According to the U.S. Labor Department, the national quit rate is at an all-time high of 3 percent. In such a volatile labor market, it is pivotal for HR personnel to manage employee resignations with utmost professionalism and care.

While some HR leaders may suggest that creating a positive work environment or giving attractive compensation to employees can make them stay at their current jobs longer, there is no data to back these claims.
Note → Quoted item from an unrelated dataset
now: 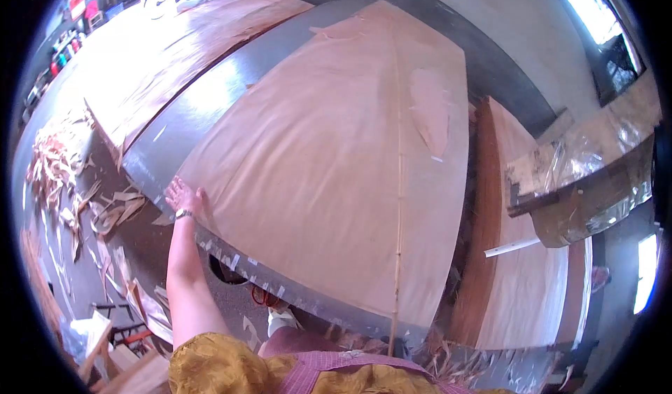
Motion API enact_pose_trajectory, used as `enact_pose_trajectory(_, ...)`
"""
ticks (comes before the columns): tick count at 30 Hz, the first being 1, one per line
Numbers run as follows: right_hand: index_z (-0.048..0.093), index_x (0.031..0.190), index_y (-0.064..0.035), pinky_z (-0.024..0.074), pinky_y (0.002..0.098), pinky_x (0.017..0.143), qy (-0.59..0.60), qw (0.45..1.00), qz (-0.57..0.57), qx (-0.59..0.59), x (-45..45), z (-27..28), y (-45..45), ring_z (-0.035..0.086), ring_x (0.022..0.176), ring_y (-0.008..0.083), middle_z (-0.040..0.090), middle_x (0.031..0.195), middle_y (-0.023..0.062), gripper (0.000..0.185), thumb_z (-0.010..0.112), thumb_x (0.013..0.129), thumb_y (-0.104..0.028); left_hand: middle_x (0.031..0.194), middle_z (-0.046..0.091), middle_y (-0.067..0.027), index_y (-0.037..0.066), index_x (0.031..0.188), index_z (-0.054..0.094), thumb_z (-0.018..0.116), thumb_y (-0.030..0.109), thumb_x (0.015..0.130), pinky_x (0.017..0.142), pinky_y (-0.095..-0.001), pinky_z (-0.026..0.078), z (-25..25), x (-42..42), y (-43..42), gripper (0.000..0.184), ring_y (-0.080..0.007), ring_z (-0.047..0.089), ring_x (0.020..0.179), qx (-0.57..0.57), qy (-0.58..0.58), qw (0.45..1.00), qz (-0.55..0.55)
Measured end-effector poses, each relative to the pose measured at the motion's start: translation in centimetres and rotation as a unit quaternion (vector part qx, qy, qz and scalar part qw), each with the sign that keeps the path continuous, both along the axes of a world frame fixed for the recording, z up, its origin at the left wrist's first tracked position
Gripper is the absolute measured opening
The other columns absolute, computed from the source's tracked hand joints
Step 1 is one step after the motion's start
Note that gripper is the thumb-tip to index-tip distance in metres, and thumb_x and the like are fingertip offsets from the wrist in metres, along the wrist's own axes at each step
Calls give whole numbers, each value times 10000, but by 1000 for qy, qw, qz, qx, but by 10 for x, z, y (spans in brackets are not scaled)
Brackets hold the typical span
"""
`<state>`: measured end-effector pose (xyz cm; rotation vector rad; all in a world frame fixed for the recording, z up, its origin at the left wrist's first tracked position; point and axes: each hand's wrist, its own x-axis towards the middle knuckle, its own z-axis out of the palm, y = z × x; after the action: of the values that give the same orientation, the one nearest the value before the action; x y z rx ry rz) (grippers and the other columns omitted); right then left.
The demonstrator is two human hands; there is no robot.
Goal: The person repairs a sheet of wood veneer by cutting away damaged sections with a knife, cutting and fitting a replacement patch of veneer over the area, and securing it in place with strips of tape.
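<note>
A large thin sheet of pale wood veneer [301, 156] covers most of the grey-topped table [217, 86] before me. My left hand [184, 196] lies at the sheet's near left corner, palm down with the fingers stretched out, and holds nothing. A wristband sits on that wrist. Down the right part of the sheet runs a long thin bamboo-like stick [399, 205], its near end at the table's front edge. A smaller loose veneer piece [429, 114] rests right of the stick. My right hand does not show.
Another veneer stack [189, 37] lies at the back left. To the right stands a thick veneer stack [525, 275], beneath a board wrapped in clear film [588, 163]. Veneer scraps [59, 156] litter the left floor.
</note>
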<state>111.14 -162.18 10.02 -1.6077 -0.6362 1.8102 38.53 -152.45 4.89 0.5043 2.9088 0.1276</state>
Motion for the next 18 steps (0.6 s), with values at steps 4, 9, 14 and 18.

No matter your work environment or your positive employee relationships, employees resign for reasons that are beyond your company’s control. 

Whatever the reasons are for why employees resign, these are the recommended procedures for HR and employers to follow to handle an employee’s resignation with respect, professionalism, and grace.​ 

#1 Request For A Resignation Letter

If your employee has verbally communicated his or her intentions of leaving the company, you need to ask for their resignation in writing so you can add it to the employee’s personnel file.
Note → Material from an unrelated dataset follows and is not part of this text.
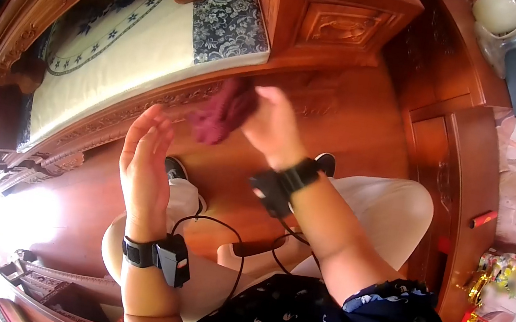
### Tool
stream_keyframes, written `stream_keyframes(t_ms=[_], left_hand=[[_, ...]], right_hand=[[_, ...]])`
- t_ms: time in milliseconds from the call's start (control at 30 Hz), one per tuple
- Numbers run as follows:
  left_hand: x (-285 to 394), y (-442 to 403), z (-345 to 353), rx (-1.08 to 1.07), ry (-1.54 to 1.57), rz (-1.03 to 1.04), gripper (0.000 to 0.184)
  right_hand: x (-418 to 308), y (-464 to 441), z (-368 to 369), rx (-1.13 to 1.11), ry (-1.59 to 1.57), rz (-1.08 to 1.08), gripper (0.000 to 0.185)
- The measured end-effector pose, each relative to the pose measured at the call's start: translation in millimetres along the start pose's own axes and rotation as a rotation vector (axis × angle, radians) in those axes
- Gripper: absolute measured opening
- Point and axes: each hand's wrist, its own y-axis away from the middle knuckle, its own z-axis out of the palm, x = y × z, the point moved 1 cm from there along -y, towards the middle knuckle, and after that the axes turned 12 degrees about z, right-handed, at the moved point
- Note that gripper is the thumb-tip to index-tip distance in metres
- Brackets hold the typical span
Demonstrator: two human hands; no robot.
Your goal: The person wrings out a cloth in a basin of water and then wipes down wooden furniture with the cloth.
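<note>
A crumpled maroon cloth (217, 117) with a ribbed texture hangs in the air in front of me, smeared a little by motion. My right hand (275, 128) grips it from the right side, the thumb pointing up and the other fingers mostly hidden. To the left of the cloth, and apart from it, is my left hand (145, 173). Its fingers are raised and slightly curved, and nothing is in them. Both wrists wear black straps with small box-like devices, joined to black cables.
A carved wooden seat (20, 70) with a cream and dark floral cushion (129, 75) lies ahead. A wooden cabinet (447, 152) stands to the right, with a small red object (484, 219) on it. My legs are bent over the reddish floor (84, 200).
</note>
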Motion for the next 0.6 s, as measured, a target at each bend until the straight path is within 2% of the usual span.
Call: stream_keyframes(t_ms=[33, 100, 133, 200, 233, 300, 333, 467, 600], left_hand=[[1, 1, 1, 0.006, -0.013, -0.005, 0.029], [0, 3, -2, -0.023, -0.040, -0.007, 0.031], [-1, 5, -3, -0.055, -0.079, -0.009, 0.033], [1, 8, -4, -0.060, -0.065, 0.002, 0.032], [2, 8, -5, -0.070, -0.064, 0.017, 0.031], [7, 12, -6, -0.062, -0.059, 0.019, 0.031], [9, 12, -6, -0.060, -0.059, 0.026, 0.031], [13, 12, -14, -0.032, -0.030, 0.053, 0.029], [15, 9, -20, 0.001, -0.013, 0.079, 0.029]], right_hand=[[-13, 18, 0, -0.003, 0.005, 0.005, 0.020], [-32, 43, -1, 0.099, 0.300, -0.334, 0.020], [-40, 49, -3, 0.251, 0.436, -0.569, 0.022], [-68, 55, -8, 0.421, 0.697, -0.833, 0.028], [-77, 43, -18, 0.414, 0.707, -0.834, 0.028], [-88, 25, -45, 0.984, 1.380, -1.250, 0.034], [-75, 17, -37, 0.974, 1.483, -1.424, 0.035], [2, -15, -5, 0.744, 1.472, -1.263, 0.030], [69, -50, 12, 0.751, 1.355, -1.111, 0.034]])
A written resignation letter is proof that the employee initiated the termination and that it was not based on any disciplinary action taken against him or her. 

A basic resignation letter should include the employee’s intent to leave, the intent to serve their notice period, and the employee’s last day.
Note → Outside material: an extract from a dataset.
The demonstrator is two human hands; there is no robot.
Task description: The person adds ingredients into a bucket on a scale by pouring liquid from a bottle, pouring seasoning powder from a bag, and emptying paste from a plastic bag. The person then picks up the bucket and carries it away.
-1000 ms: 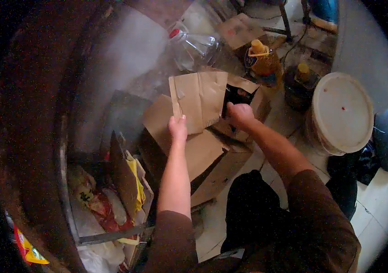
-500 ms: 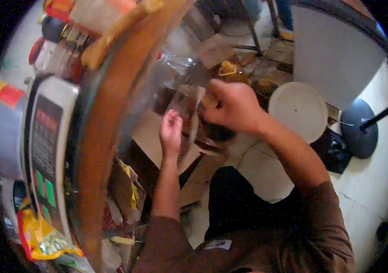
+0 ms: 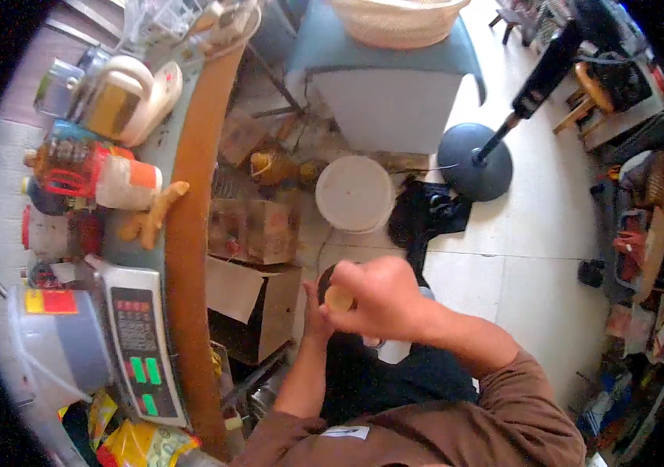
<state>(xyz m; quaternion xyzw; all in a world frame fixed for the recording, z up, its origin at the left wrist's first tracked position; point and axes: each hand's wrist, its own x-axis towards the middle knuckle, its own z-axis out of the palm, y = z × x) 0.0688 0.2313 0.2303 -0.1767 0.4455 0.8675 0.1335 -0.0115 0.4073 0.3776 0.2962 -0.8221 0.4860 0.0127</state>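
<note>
My right hand (image 3: 382,300) is closed, its fingers curled around a round pale yellow cap (image 3: 339,298) in front of my lap. Behind the cap a little of a dark container (image 3: 325,280) shows; most of it is covered by my hands. My left hand (image 3: 315,317) is against the container's near left side with the thumb up, and its other fingers are mostly hidden. A whitish piece (image 3: 394,352) appears below my right wrist; what it belongs to is unclear.
On the left, a counter (image 3: 192,257) carries a scale (image 3: 141,342), a ginger root (image 3: 162,212), jars and packets. Cardboard boxes (image 3: 269,231) and a lidded white bucket (image 3: 355,193) stand on the floor, near a black round base (image 3: 476,162) with a pole.
My right hand has brought the yellow-capped container from beside the boxes back toward my lap. My left hand, apart from it earlier, is now against it. The view has swung right.
</note>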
No state or federal laws dictate that an employee must serve their notice period before leaving, despite being stated in the company’s employee handbook. When an employee agrees to do so, it helps the exiting employee’s team members and HR with the transition period.

#2 Help Managers With The Recruitment Process

When an employee resigns, it can cause disruption in the team’s normal workflow. Speak to the managers to understand the impact the departure will have on the team. With clear communication between HR and the managers, you can prioritize the recruitment process for new hires based on the current team’s capacity and workload.   

The managers will also give HR a clearer picture if the departing employee needs to fulfill their notice period. If the manager deems the employee’s presence to have a negative impact on the team’s morale, then HR can recommend an earlier departure with the assurance that the employee will be paid for till the end of their notice period. 

If the exiting employee is the single source of knowledge for that particular role, then HR will need to coordinate with the teammates to ensure a full transfer of knowledge, document procedures, and teach remaining employees how to complete specific tasks till the next hire.

#3 Coordinate With The It Team

The IT department is responsible for keeping the company secure. When an employee exits the company, HR will need to communicate this to the IT team immediately so that they can schedule processes such as disabling passwords, removing accounts, collecting company assets (laptops, cell phones, thumb drives, etc), and make provisions for the replacement employees. 

In Conclusion

By handling employee resignations in a well-defined manner, HR can minimize the impact of the loss of the employee on the team’s workflow and work environment.  If you handle the process effectively, the exiting employee will leave the company knowing that he or she has contributed and added value during her time at the company.